**Given material**

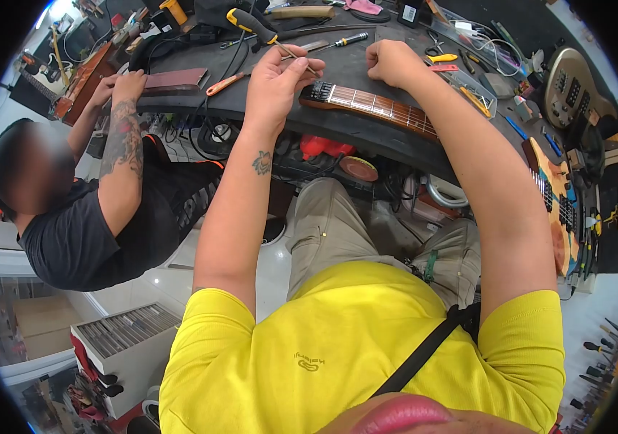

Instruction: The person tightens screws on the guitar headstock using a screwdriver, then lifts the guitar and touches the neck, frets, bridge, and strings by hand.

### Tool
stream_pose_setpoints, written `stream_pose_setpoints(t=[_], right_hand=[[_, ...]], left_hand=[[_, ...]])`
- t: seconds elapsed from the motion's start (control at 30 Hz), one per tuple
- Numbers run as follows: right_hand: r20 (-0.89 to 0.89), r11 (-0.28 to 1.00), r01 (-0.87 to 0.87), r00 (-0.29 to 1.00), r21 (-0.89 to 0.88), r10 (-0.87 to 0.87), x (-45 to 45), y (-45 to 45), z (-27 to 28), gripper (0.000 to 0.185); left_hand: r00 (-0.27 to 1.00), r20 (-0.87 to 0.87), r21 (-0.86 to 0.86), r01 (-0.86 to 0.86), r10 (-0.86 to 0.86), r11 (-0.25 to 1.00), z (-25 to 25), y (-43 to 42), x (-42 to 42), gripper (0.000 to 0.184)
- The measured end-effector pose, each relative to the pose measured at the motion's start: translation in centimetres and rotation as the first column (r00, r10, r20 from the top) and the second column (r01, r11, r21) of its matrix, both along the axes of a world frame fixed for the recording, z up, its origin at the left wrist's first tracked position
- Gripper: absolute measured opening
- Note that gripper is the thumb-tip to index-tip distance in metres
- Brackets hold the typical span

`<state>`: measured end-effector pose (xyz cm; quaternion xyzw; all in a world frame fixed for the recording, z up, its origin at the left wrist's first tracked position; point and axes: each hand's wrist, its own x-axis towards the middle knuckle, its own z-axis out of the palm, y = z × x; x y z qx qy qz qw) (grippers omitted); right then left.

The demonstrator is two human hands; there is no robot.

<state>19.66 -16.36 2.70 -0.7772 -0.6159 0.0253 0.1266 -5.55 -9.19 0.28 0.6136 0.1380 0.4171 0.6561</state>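
My left hand (280, 76) pinches the metal shaft of a screwdriver (252, 26) between thumb and fingers. Its yellow and black handle points up and away to the left. Just below those fingertips is the end of a guitar neck (374, 105) with a black metal headpiece (318, 91), strings and a brown fretboard. My right hand (393, 61) is closed over the bench beyond the neck, fingers curled inward; whether something small is in them is hidden. My right forearm crosses over the neck's right end.
On the dark workbench (233, 101) lie an orange-handled tool (224, 84), a black-handled screwdriver (351, 39), yellow-handled cutters (440, 58) and a clear tray (479, 90). Guitar bodies (573, 87) stand at right. A co-worker (106, 195) handles a brown board (175, 79) at left.
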Motion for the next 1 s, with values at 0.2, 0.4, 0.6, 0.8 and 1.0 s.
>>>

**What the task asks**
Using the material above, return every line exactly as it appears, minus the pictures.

**Output for this exercise**
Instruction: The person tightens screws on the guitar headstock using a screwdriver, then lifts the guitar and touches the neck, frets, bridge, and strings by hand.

### Tool
stream_pose_setpoints, written `stream_pose_setpoints(t=[_], right_hand=[[_, ...]], left_hand=[[_, ...]])`
- t: seconds elapsed from the motion's start (control at 30 Hz), one per tuple
- Numbers run as follows: right_hand: r20 (-0.89 to 0.89), r11 (-0.28 to 1.00), r01 (-0.87 to 0.87), r00 (-0.29 to 1.00), r21 (-0.89 to 0.88), r10 (-0.87 to 0.87), x (-45 to 45), y (-45 to 45), z (-27 to 28), gripper (0.000 to 0.185); left_hand: r00 (-0.27 to 1.00), r20 (-0.87 to 0.87), r21 (-0.86 to 0.86), r01 (-0.86 to 0.86), r10 (-0.86 to 0.86), r11 (-0.25 to 1.00), z (-25 to 25), y (-43 to 42), x (-42 to 42), gripper (0.000 to 0.184)
- The measured end-effector pose, each relative to the pose measured at the motion's start: translation in centimetres and rotation as the first column (r00, r10, r20 from the top) and the second column (r01, r11, r21) of its matrix, both along the axes of a world frame fixed for the recording, z up, its origin at the left wrist's first tracked position
- Gripper: absolute measured opening
- Note that gripper is the thumb-tip to index-tip distance in metres
- Brackets hold the typical span

`<state>`: measured end-effector pose (xyz cm; quaternion xyzw; all in a world frame fixed for the recording, z up, its origin at the left wrist's first tracked position; point and axes: each hand's wrist, its own x-axis towards the middle knuckle, its own z-axis out of the palm, y = z × x; x y z qx qy qz qw) (grippers omitted); right then left.

The demonstrator is two human hands; there is no robot.

<state>19.66 -16.36 2.70 -0.7772 -0.6159 0.0253 0.1266 -5.55 -9.19 0.28 0.6136 0.1380 0.4171 0.6561</state>
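My left hand (280, 76) pinches the metal shaft of a screwdriver (252, 26) between thumb and fingers. Its yellow and black handle points up and away to the left. Just below those fingertips is the end of a guitar neck (374, 105) with a black metal headpiece (318, 91), strings and a brown fretboard. My right hand (393, 61) is closed over the bench beyond the neck, fingers curled inward; whether something small is in them is hidden. My right forearm crosses over the neck's right end.
On the dark workbench (233, 101) lie an orange-handled tool (224, 84), a black-handled screwdriver (351, 39), yellow-handled cutters (440, 58) and a clear tray (479, 90). Guitar bodies (573, 87) stand at right. A co-worker (106, 195) handles a brown board (175, 79) at left.
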Motion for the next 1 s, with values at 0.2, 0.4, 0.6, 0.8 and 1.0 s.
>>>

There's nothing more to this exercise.